Directed acyclic graph under intermediate confounders of the mediator-outcome relation affected by treatment

The above graphs can be interpreted as a non-parametric structural equation model (NPSEM), also known as a structural causal model (SCM):

\[\begin{align} W & = f_W(U_W) \nonumber \\ A & = f_A(W, U_A) \nonumber \\ Z & = f_Z(W, A, U_Z) \nonumber \\ M & = f_M(W, A, Z, U_M) \nonumber \\ Y & = f_Y(W, A, Z, M, U_Y) \end{align}\]

Here $U=(U_W, U_A, U_Z, U_M, U_Y)$ is a vector of all unmeasured exogenous factors affecting the system
The functions $f$ are assumed fixed but unknown
We posit this model as a system of equations that nature uses to generate the data
Therefore we leave the functions $f$ unspecified (i.e., we do not know the true nature mechanisms)
Sometimes we know something: e.g., if $A$ is randomized we know $A=f_A(U_A)$ where $U_A$ is the flip of a coin (i.e., independent of everything).

1.4 Counterfactuals

Recall that we are interested in assessing how the pathways would behave under circumstances different from the observed circumstances
We operationalize this idea using counterfactual random variables
Counterfactuals are hypothetical random variables that would have been observed in an alternative world where something had happened, possibly contrary to fact

1.4.1 We will use the following counterfactual variables:

$Y_a$ is a counterfactual variable in a hypothetical world where $\P(A=a)=1$ for some value $a$
$Y_{a,m}$ is the counterfactual outcome in a world where $\P(A=a,M=m)=1$
$M_a$ is the counterfactual variable representing the mediator in a world where $\P(A=a)=1$.

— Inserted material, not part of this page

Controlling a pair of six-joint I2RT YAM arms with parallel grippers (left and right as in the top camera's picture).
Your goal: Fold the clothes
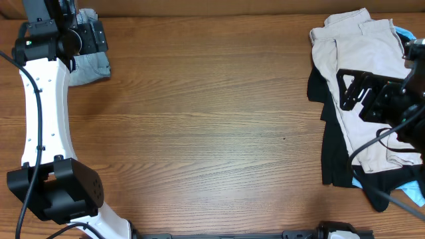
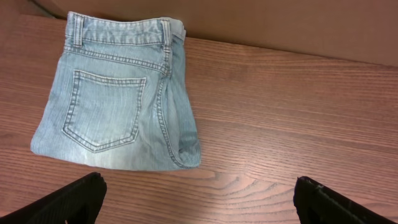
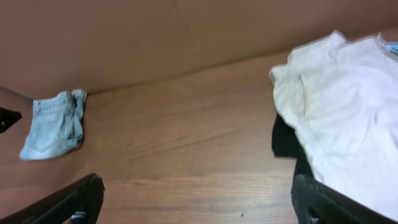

1.4.2 How are counterfactuals defined?

In the NPSEM framework, counterfactuals are quantities derived from the model.
Once you define a change to the causal system, that change needs to be propagated downstream.
- Example: modifying the system to make everyone receive XR-NTX yields counterfactual adherence, mediators, and outcomes.
Take as example the DAG in Figure 1.2: \[\begin{align} A &= a \nonumber \\ Z_a &= f_Z(W, a, U_Z) \nonumber \\ M_a &= f_M(W, a, Z_a, U_M) \nonumber \\ Y_a &= f_Y(W, a, Z_a, M_a, U_Y) \end{align}\]
We will also be interested in joint changes to the system: \[\begin{align} A &= a \nonumber \\ Z_a &= f_Z(W, a, U_Z) \nonumber \\ M &= m \nonumber \\ Y_{a, m} &= f_Y(W, a, Z_a, m, U_Y) \end{align}\]
And, perhaps more importantly, we will use nested counterfactuals
For example, if $A$ is binary, you can think of the following counterfactual \[\begin{align} A &= 1 \nonumber \\ Z_1 &= f_Z(W, 1, U_Z) \nonumber \\ M &= M_0 \nonumber \\ Y_{1, M_0} &= f_Y(W, 1, Z_1, M_0, U_Y) \end{align}\]
$Y_{1, M_0}$ is interpreted as the outcome for an individual in a hypothetical world where treatment was given, but the mediator was held at the value it would have taken under no treatment.
Causal mediation effects are often defined in terms of the distribution of these nested counterfactuals.
That is, causal effects give you information about what would have happened in some hypothetical world where the mediator and treatment mechanisms changed.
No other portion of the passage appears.